The search term *‘soil organic carbon’* returned 26 ontology matches (search date: 19 May 2020). While many of these referred to soil or carbon independently of soil, two entries were specific to soil organic carbon. Interlinking Ontology for Biological Concepts had a complete match to ‘soil organic carbon’ (http://purl.jp/bio/4/id/200906061124670034), though no units were specified making it ambiguous whether this was a mass fraction or density quantification. The Ecosystem Ontology also had a complete match under ‘organic carbon percentage in soil’ (http://purl.dataone.org/odo/ECSO_00000648), but also had ‘total organic carbon percentage’ (http://purl.dataone.org/odo/ECSO_00002149). While the units in this case were well defined, the method of measurement, similar to bulk density, needed more specificity to make the label broadly applicable.
The search term *‘soil pH’* returned 43 ontology matches (search data: 19 May 2020). These hits were dominated by either ‘soil’ or ‘pH’ hits. Only two ontologies had specific soil pH entries. The Ecosystem Ontology had a match for ‘soil pH’ (http://purl.dataone.org/odo/ECSO_00001646) did not specify an extraction method. Interlinking Ontology for Biological Concepts had a match for ‘soil acidity’ (http://purl.jp/bio/4/id/200906080708260606), also without an extraction method specified.

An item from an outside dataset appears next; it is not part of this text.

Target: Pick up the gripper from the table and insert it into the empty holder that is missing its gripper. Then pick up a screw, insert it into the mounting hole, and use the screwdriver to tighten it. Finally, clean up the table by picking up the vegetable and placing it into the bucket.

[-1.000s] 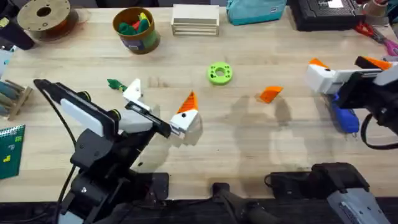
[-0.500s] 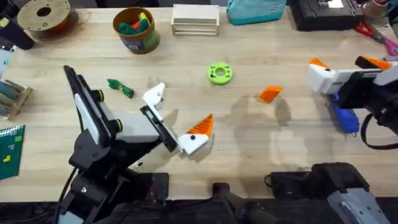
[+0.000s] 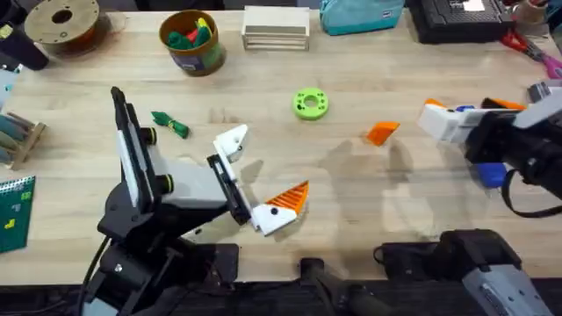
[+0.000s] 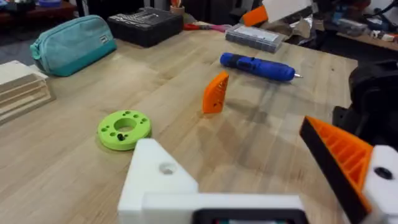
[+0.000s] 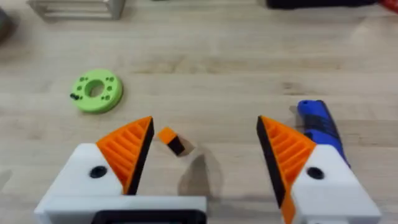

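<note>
I see the surface [image 3: 351, 79] spread wide, with the bucket [image 3: 192, 41] at 11 o'clock and the blue screwdriver [image 4: 258, 66] far out at 3 o'clock. My left tool [image 3: 255, 182] gapes wide and holds nothing; one finger is the bare white holder [image 3: 232, 140]. My right tool [image 5: 204, 155] is spread too, empty. The loose gripper [image 3: 381, 132] stands between them, near 2 o'clock. I judge a clumsy pinch could topple that wedge. The vegetable [image 3: 169, 124] lies at 10 o'clock.
</note>
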`<move>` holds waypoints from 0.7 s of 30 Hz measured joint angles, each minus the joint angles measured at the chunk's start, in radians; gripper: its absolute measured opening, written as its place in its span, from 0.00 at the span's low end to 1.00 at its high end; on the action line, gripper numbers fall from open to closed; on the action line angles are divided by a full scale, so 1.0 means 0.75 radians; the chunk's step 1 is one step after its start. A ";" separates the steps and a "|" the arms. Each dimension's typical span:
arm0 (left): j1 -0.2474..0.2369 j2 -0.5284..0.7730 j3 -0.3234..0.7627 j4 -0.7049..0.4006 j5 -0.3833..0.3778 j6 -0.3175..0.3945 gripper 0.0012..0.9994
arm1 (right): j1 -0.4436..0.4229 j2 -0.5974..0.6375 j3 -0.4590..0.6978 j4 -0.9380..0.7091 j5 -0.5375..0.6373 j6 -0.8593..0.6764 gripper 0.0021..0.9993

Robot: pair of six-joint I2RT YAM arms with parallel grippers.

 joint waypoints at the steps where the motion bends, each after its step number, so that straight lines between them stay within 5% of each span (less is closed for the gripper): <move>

The search term *‘soil depth’* returned 33 ontology matches (search date: 19 May 2020). Only two of these hits specifically referred to depth of soil. The Ecosystem Ontology had a match for ‘Soil Depth’ (http://purl.dataone.org/odo/ECSO_00001207), specifically mentioning soil depth in the context of layers. Interlinking Ontology for Biological Concepts had a match for ‘soil depth’ (http://purl.jp/bio/4/id/201006028017141570), which seemed to refer more to the total depth of the soil.
## Next steps
All groups in this study have been contacted and confirmed interest in particpating.
We are currently expanding the data products being considered to include the Soil Incubation Database, WoSIS, ISCN-2016-template, the LTER soil organic matter working group, and the Soil Heath Database.
We have draft the intial questions for the long format interviews below and plan to start conducting interviews in June.
By the end of July we expect to have a more general community survey targeted more broadly to the soil science community.
We will continue to explore the developed ontologies.
### Interview questions
1) Why did you start this study?
2) Describe your workflow for ingesting data sets?
3) What decisions did you make to arrive at this workflow?
4) How would someone get a copy of the data in this study?
5) What would you do differently if you had to start again? What would be the same?